Without the pictures, repeat the listing character for character.
● ● ● ● ● ● ●
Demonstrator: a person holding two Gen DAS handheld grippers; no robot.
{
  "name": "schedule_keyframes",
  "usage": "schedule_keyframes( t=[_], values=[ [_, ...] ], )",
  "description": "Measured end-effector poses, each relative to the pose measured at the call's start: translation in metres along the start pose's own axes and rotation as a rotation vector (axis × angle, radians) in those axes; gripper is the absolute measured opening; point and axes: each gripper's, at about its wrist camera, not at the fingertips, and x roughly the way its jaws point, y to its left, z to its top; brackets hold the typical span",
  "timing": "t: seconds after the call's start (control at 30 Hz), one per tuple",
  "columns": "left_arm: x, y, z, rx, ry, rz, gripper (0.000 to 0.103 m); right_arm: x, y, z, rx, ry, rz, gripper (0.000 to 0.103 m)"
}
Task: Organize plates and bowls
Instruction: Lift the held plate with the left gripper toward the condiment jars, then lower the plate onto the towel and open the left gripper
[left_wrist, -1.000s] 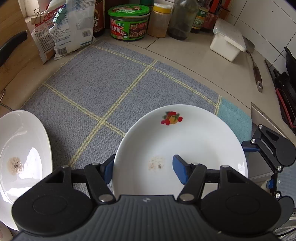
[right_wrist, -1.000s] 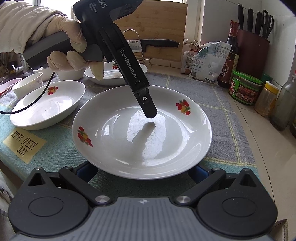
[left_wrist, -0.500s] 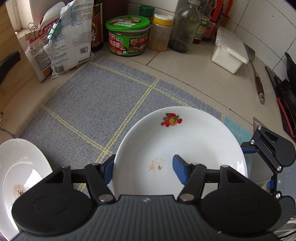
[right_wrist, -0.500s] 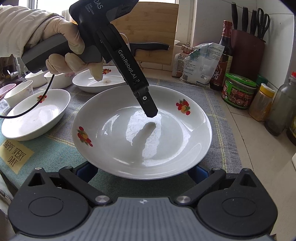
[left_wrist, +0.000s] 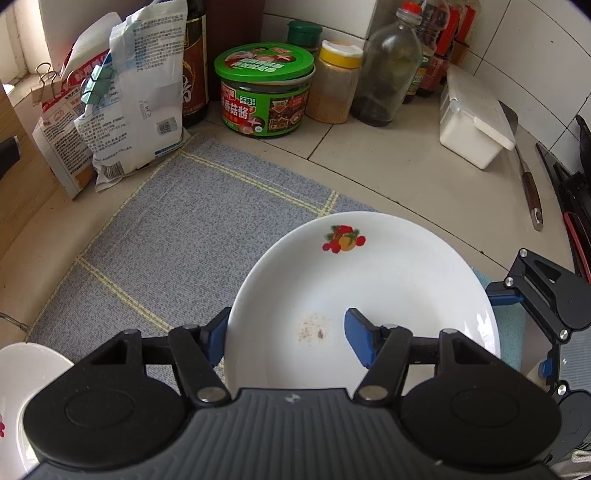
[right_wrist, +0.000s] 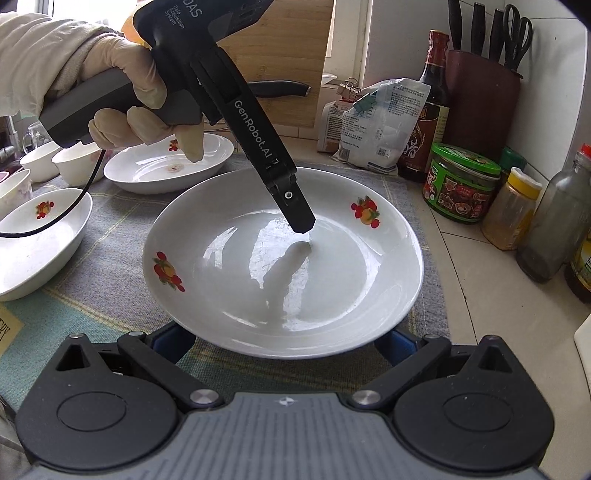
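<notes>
Your grey checked mat (right_wrist: 110, 236) covers the counter, and above it sits the white fruit-print plate (right_wrist: 332, 266), with another plate (right_wrist: 166, 170) and a bowl (right_wrist: 33, 236) lying further left on the mat. Your left gripper (left_wrist: 288, 332) straddles the plate's rim, one blue pad (left_wrist: 360, 341) over the inside and the other outside, jaws closed on it. Your right gripper (right_wrist: 280, 345) has both blue fingers (right_wrist: 170, 341) spread wide under the plate's near edge; whether they touch it is hidden.
</notes>
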Motion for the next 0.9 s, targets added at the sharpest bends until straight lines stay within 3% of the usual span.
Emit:
schedule_keyframes(
  t=[0.9],
  values=[
    [0.039, 0.022, 0.030, 0.006, -0.051, 0.011, 0.063, 0.044, -0.033, 0.018, 0.039, 0.023, -0.071, 0.103]
  ],
)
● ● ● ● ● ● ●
■ Task output ■
Demonstrator: a person holding two Gen DAS handheld grippers; no robot.
{
  "name": "schedule_keyframes",
  "usage": "schedule_keyframes( t=[_], values=[ [_, ...] ], )",
  "description": "Measured end-effector poses, each relative to the pose measured at the call's start: translation in metres along the start pose's own axes and rotation as a rotation vector (axis × angle, radians) in those axes; gripper is the absolute measured opening; point and axes: each gripper's, at about its wrist camera, not at the fingertips, and x roughly the way its jaws point, y to its left, z to its top; brackets hold the typical span",
  "timing": "t: seconds after the call's start (control at 30 Hz), one per tuple",
  "columns": "left_arm: x, y, z, rx, ry, rz, gripper (0.000 to 0.103 m); right_arm: x, y, z, rx, ry, rz, gripper (0.000 to 0.103 m)"
}
Task: Organize plates and bowls
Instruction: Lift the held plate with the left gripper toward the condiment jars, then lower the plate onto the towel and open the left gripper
[left_wrist, -1.000s] 
[right_wrist, -1.000s] 
[left_wrist, -0.500s] 
[right_wrist, -0.500s] 
[left_wrist, +0.000s] 
[right_wrist, +0.000s] 
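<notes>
Your grey checked mat (right_wrist: 110, 236) covers the counter, and above it sits the white fruit-print plate (right_wrist: 332, 266), with another plate (right_wrist: 166, 170) and a bowl (right_wrist: 33, 236) lying further left on the mat. Your left gripper (left_wrist: 288, 332) straddles the plate's rim, one blue pad (left_wrist: 360, 341) over the inside and the other outside, jaws closed on it. Your right gripper (right_wrist: 280, 345) has both blue fingers (right_wrist: 170, 341) spread wide under the plate's near edge; whether they touch it is hidden.
</notes>
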Motion for the next 0.9 s, targets added at the sharpest bends until straight lines stay within 3% of the usual span.
Emit:
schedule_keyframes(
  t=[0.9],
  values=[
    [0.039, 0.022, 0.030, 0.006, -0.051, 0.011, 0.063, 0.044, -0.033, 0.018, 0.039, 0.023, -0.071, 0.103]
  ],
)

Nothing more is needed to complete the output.